Wah, mainnya keroyokan, nih. Tapi ..., gue jadi agak sedih, David ikut-ikutan "cie-cie-in" gue sama Axel. Berarti David ... nggak .... Ah, itu nggak bakal terjadi, Bel. Nggak mungkin banget.
David itu nggak peka banget. Gue sama Axel hanya mendengus sebal. Nggak.

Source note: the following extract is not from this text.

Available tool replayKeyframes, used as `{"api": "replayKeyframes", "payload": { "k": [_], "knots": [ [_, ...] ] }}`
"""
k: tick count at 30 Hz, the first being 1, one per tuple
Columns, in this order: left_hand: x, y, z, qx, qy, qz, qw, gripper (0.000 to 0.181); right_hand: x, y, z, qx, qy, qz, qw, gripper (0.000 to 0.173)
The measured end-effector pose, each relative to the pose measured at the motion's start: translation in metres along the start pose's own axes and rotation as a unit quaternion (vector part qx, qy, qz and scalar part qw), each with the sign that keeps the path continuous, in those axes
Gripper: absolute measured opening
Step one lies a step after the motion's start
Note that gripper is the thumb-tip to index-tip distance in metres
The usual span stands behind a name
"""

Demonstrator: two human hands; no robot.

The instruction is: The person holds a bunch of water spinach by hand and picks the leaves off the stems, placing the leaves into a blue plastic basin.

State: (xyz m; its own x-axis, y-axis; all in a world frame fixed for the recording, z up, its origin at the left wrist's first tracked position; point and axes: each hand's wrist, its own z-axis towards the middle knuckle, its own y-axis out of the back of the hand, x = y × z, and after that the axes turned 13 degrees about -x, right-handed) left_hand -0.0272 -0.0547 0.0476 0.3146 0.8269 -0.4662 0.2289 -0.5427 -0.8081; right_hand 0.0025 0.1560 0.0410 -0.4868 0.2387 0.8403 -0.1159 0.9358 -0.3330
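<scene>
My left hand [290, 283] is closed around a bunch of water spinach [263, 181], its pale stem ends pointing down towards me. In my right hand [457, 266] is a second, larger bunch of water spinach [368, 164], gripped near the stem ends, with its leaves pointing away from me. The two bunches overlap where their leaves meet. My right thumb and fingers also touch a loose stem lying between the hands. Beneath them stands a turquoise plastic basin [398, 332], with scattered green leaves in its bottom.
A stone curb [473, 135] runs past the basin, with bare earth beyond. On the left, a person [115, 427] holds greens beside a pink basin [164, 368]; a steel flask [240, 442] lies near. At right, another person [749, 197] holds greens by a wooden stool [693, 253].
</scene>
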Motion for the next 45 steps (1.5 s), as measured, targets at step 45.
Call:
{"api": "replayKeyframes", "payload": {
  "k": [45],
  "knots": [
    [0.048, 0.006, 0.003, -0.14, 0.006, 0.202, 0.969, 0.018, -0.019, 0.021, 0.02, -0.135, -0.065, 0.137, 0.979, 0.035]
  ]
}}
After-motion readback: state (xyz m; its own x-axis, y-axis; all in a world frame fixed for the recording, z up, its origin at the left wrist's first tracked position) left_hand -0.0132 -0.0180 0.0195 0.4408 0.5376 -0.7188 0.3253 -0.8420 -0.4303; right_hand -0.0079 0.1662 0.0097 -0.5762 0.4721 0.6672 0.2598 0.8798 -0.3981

"Oke, lupakan yang tadi. Jadi, siapa aja yang mau ke kos gue sama Abel?" tanya David yang menghentikan ocehan kami. Ah, dia bijak banget, ya. Ternyata, gue nggak salah suka orang.
"Gue!"
"Aku!"
"Saya!" Kata Steven. Lalu, dilanjutkan oleh Finn dan dilanjutkanlagi oleh Axel.
"Udah pada tahu alamatnya?" tanya David lagi.
"Aku sih no ya," jawab Finn.
"Aku juga no," sahut Axel dengan menggelengkan kepalanya.
"Aku no, deh!" ujar Steven. Ternyata. Mereka nge-fans sama Mas Anang. Ketahuan banget kalau mereka nonton Indonesian Idol. Gue juga nonton, sih.
"Ya udah, nanti lo ikutin mobil gue dari belakang aja," usul David.
"Siap, Bos!" jawab mereka serempak. Hening. Dan, seketika tawa kami langsung pecah.